Biometrics solutions providers, meanwhile, have also enhanced their systems with AI-based deepfake/spoofing detection features. IDEMIA, for example, employs advanced liveness detection and AI-based presentation attack detection (PAD) engines as part of their biometric authentication algorithm and framework. “These systems analyze multimodal cues – such as cross model consistency check, 3D facial topology, reflectance properties, and analyzing various digital traces left by deepfake generation processes and detecting inconsistencies that are hard for synthetic media to mimic, helping to differentiate genuine biometric traits from spoofed inputs,” said Alex Tan, Region Sales Head for ASEAN and East Asia at IDEMIA.
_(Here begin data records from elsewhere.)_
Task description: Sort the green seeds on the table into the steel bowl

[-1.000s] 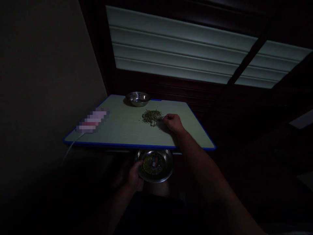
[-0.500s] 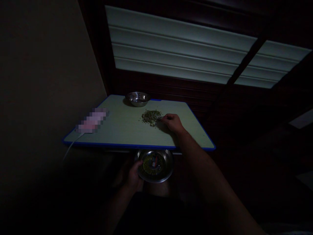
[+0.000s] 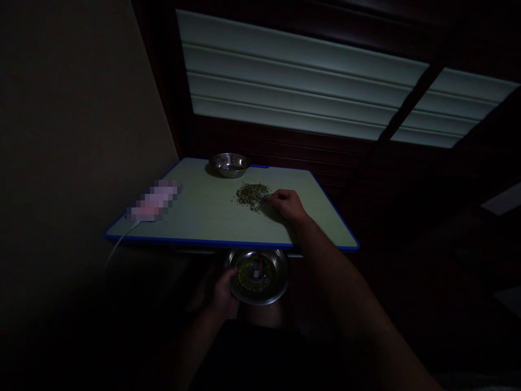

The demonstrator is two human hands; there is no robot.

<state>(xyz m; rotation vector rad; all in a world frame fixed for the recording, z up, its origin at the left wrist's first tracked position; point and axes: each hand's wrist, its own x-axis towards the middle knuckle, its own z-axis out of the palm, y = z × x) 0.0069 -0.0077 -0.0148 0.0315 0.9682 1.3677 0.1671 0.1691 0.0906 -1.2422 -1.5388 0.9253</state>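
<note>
While left fingers [image 3: 233, 270] grip bowl [image 3: 280, 267] | right fingers [image 3: 275, 198] pinched together beside grains [image 3: 251, 193]

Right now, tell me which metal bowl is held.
The near metal bowl, off the table, with the left hand gripping its rim; the far metal bowl stands on the table, untouched.

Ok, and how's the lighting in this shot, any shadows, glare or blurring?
Head view: dim, near black toward the bottom corners, brightest on the pale slatted panels; head view: a shadow falls on the table beside the right hand; head view: small glints on the far bowl and lower bowl; head view: a pixelated patch masks something at the table's left.
</note>
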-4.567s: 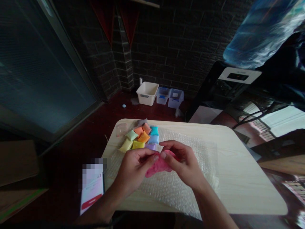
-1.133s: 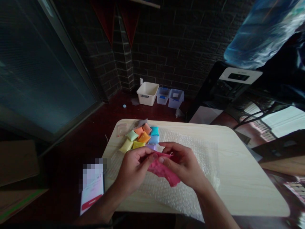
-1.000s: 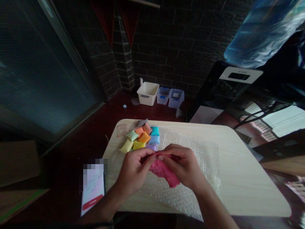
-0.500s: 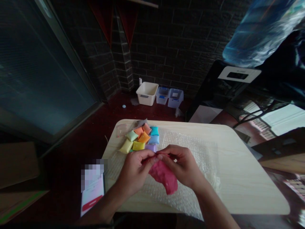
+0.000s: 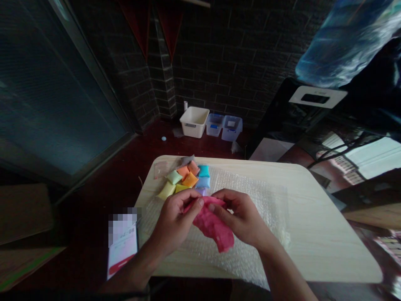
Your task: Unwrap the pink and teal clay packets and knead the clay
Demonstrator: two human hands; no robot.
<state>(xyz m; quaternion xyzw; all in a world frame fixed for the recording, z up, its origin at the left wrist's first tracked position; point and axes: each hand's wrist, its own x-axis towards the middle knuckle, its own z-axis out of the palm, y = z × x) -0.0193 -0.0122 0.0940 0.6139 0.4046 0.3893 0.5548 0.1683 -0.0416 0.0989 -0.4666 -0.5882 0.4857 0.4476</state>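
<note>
A soft pink sheet of modelling clay (image 5: 216, 228) is held above the table between both hands, with its wrinkled lower end hanging down toward the right. My left hand (image 5: 175, 217) pinches its upper left part between thumb and fingers. On the other side, my right hand (image 5: 244, 217) grips the upper right edge, thumb pressed on the near face. Beyond the hands lies a cluster of small coloured clay packets, among them an orange packet (image 5: 190, 179), a pale yellow packet (image 5: 167, 190) and a teal packet (image 5: 204, 170). A purple packet (image 5: 201, 191) is partly hidden behind the clay.
Bubble wrap (image 5: 250, 196) covers the middle of the pale wooden table (image 5: 328, 234). A phone (image 5: 123, 251) is by the left edge. On the floor behind stand a cream basket (image 5: 194, 122) and two clear bins, one a blue-handled bin (image 5: 232, 127). A water dispenser (image 5: 313, 98) stands right.
The pink clay has gone from a compact lump to a longer, thinner hanging sheet. My fingers have shifted along its upper edge, and the hands have just moved slightly apart.
</note>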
Suprema also employs cutting-edge spoofing-detection technologies in their biometrics solutions. “Suprema facial authentication technology has passed the ISO/IEC 30107-3 PAD test, administered by iBeta, confirming its resilience against facial spoofing attempts,” said Hanchul Kim, CEO of Suprema, adding their fingerprint recognition technology also incorporates deep learning and advanced anti-spoofing technology to detect fake fingerprints.
“The Live Finger Detection (LFD) technology effectively identifies fake fingerprints made from materials like rubber, paper, film, clay, and silicone by analyzing unnatural features and inconsistencies. Additionally, Suprema's fingerprint recognition technology has received Grade 1 certification in the "Fingerprint Recognition Performance Test" conducted by the Korea National Biometric Test Center (K-NBTC) … which issues certificates only when the performance test standards and procedures recommended by international organizations such as ISO/IEC and JTC1/SC37 are met,” Kim said.